On Wed, Oct 19, 2011 at 11:52 PM, Simon King <[email protected]> wrote:
> Hi Robert,
>
> On 20 Okt., 06:59, Robert Bradshaw <[email protected]>
> wrote:
>> I have no idea why L.pop(0) is not optimized, but L.pop(<int>0) is
>> (and the latter should be very fast). Clearly a bug in Cython, but
>> user the latter.
>
> Surprise: Even though the annotated code for L.pop(<int>0) is less
> yellow than for L.pop(0), it is *slower* by about 30%!
>
> In flask.sagenb, I get:
> {{{
> %cython
> def f(list L):
>    L.append(1)
>    return L.pop(0),L
> def g(list L):
>    L.append(1)
>    return L.pop(<int>0),L
> def h(list L):
>    L.append(1)
>    return L.pop(),L
> }}}
> {{{
> L = range(1000)
> }}}
>
> timeit("f(L)")  --> 625 loops, best of 3: 701 ns per loop
> timeit("g(L)") --> 625 loops, best of 3: 971 ns per loop
> timeit("h(L)") --> 625 loops, best of 3: 131 ns per loop

Very interesting--looks like the crossover point is around 200
elements.
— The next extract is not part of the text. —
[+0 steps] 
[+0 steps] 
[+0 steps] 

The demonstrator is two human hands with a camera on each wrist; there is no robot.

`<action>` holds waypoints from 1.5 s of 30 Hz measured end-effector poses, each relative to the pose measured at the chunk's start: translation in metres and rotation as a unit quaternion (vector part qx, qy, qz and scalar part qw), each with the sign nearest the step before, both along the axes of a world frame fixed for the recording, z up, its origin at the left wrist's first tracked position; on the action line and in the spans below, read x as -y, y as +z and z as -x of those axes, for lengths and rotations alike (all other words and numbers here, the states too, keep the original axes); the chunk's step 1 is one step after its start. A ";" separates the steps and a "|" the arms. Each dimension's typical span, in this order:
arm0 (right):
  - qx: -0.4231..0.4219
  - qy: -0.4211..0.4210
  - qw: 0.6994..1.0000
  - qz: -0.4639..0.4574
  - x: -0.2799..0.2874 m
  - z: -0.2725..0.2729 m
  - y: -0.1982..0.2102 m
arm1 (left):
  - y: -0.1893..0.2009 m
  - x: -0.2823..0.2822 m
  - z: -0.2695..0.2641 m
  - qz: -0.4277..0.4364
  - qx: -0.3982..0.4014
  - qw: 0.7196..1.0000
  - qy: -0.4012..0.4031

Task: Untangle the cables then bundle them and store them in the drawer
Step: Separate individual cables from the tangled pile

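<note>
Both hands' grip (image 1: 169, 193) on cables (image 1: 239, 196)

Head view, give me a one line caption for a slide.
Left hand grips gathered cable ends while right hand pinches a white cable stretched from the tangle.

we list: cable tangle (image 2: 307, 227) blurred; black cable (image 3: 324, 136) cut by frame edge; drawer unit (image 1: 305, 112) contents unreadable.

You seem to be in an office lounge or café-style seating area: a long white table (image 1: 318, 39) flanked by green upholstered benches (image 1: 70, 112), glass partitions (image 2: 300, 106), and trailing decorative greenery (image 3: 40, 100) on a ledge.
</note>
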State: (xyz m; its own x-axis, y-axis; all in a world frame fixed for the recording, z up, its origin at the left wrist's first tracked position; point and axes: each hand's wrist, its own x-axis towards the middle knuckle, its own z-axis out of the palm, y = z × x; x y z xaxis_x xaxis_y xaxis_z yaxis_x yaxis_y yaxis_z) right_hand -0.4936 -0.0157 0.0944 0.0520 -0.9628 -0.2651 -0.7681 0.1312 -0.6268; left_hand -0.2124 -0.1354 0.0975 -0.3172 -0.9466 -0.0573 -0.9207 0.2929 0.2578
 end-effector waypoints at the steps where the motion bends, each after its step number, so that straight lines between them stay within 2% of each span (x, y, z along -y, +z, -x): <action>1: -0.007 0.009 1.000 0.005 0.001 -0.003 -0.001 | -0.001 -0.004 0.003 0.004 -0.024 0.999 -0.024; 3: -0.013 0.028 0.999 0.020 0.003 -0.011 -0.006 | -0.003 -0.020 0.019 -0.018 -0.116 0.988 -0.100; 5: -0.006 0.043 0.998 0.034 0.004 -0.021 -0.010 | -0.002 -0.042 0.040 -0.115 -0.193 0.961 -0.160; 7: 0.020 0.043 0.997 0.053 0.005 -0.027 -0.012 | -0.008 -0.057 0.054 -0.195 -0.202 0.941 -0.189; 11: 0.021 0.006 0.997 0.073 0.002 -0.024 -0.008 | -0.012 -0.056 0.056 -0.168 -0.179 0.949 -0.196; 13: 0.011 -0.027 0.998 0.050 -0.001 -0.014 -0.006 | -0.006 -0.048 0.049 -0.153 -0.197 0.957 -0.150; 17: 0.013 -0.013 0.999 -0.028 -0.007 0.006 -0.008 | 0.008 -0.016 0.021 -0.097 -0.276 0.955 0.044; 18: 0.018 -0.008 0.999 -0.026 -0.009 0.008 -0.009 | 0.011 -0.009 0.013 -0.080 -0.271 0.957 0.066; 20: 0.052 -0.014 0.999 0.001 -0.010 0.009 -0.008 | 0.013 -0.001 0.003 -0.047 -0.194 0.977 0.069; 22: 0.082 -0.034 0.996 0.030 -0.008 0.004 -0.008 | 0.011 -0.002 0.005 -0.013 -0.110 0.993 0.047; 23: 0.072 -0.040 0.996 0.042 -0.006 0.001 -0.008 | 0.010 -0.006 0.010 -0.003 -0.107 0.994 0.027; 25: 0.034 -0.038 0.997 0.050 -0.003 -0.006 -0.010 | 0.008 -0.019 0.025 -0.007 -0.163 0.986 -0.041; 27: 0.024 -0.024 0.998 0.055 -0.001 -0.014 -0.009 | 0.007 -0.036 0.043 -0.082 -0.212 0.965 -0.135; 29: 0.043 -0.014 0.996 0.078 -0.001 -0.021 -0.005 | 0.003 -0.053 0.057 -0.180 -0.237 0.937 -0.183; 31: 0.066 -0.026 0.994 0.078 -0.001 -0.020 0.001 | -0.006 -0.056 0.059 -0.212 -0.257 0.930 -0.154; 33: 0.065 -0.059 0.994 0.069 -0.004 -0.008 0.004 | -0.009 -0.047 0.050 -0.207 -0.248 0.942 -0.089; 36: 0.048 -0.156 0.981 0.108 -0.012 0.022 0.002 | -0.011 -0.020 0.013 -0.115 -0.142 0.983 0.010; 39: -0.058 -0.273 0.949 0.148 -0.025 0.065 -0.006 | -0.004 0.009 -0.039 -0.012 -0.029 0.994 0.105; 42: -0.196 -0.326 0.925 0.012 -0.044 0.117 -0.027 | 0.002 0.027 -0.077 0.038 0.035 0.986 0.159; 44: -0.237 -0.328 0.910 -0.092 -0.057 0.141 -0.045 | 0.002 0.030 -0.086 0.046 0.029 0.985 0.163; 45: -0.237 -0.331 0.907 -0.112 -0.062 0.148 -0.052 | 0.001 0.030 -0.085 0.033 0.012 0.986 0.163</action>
Looks like Python's native pop uses memmove rather than
doing a loop shift the array which could account for the difference.

> Since L.pop() (popping the last item) is so much faster than L.pop(0),
> I could perhaps just revert my lists.

Inserting into the 0th element will have the same issues as popping it.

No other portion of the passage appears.